On the other hand, the tool’s implementation may present several challenges and limitations that need to be addressed. Data integration between the modules can be problematic due to variations in data formats and types. Additionally, the lack of available technological and printer-related data may limit the modelling of the product lifecycle module, considering that most of the industrial-grade AM printers are of a closed nature. Similarly, the material modelling of AM feedstock requires specific attention, mainly for environmental evaluations, considering that their processing (e.g., Gas Atomization for powder-based AM) is not always comprehensively represented in existing environmental databases.
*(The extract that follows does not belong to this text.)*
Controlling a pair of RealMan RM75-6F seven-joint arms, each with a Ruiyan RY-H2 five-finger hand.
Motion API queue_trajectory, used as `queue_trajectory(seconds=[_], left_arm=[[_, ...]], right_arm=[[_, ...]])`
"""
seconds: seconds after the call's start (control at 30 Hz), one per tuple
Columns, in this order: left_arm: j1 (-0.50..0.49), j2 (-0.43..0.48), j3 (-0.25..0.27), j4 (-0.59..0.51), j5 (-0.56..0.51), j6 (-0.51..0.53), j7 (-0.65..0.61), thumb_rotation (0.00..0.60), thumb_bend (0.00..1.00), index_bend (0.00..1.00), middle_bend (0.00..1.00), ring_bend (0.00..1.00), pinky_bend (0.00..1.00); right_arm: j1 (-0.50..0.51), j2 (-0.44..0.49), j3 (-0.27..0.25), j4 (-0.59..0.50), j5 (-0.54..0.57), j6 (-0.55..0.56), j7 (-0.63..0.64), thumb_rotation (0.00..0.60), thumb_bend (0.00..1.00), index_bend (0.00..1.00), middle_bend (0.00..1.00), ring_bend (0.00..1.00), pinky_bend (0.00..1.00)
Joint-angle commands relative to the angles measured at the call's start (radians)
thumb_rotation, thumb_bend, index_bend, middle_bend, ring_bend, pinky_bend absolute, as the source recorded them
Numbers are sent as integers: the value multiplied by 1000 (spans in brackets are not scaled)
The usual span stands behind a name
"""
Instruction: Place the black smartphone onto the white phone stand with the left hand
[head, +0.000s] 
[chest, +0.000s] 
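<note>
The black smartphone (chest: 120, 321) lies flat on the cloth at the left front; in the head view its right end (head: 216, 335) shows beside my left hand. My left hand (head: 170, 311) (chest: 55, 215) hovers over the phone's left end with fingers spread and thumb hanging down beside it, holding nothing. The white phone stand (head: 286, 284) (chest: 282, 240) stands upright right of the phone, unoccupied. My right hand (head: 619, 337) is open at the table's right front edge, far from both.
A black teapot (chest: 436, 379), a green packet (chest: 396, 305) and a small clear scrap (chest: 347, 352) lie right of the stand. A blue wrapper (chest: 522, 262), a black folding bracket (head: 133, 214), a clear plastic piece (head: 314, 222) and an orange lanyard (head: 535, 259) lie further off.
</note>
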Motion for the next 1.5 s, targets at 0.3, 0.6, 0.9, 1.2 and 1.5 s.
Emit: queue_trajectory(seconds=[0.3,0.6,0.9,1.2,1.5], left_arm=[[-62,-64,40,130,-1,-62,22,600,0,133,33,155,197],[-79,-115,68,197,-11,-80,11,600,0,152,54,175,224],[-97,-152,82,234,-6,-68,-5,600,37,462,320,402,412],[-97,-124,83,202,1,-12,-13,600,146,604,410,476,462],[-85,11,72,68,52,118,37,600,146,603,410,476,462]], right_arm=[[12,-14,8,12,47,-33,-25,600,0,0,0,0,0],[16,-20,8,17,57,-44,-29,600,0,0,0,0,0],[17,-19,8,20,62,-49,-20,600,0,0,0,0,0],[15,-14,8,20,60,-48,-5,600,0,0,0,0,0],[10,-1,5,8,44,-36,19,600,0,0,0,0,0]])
Moreover, the tool’s application may be limited to the specific application field on which both lifecycle models and KBS are built (e.g., automotive rather than construction). Current ecodesign guidelines for AM may not yet provide a sufficient level of accuracy by the machine learning algorithms that would be implemented in the CAD evaluation module, thus continuous refinement and integration of emerging guidelines are essential to fully exploit the tool’s potential.
5. Concluding remarks
This paper introduces the concept of a dedicated AM tool that would enable a novel ecodesign-oriented approach within the AM design workflowl. The tool would help anticipate potential design and sustainability challenges that would emerge in later design stages, where modifications tend to be both economically and temporally costly by providing early insights with the adoption of DfAM and ecodesign approaches. In addition, its expected input parameters aim at fostering concurrent approaches, allowing different stakeholders to easily participate in the AM design process.
Addressing the current limitations will be essential to ensure the robustness and applicability of the tool across diverse industrial contexts.
Future steps focus on the initial development and integration of the individual modules, ensuring seamless data flow and interaction within the tool’s architecture. Subsequent validation will involve industrial case studies aimed at assessing the tool’s efficacy, usability, and scalability in real-world product development scenarios.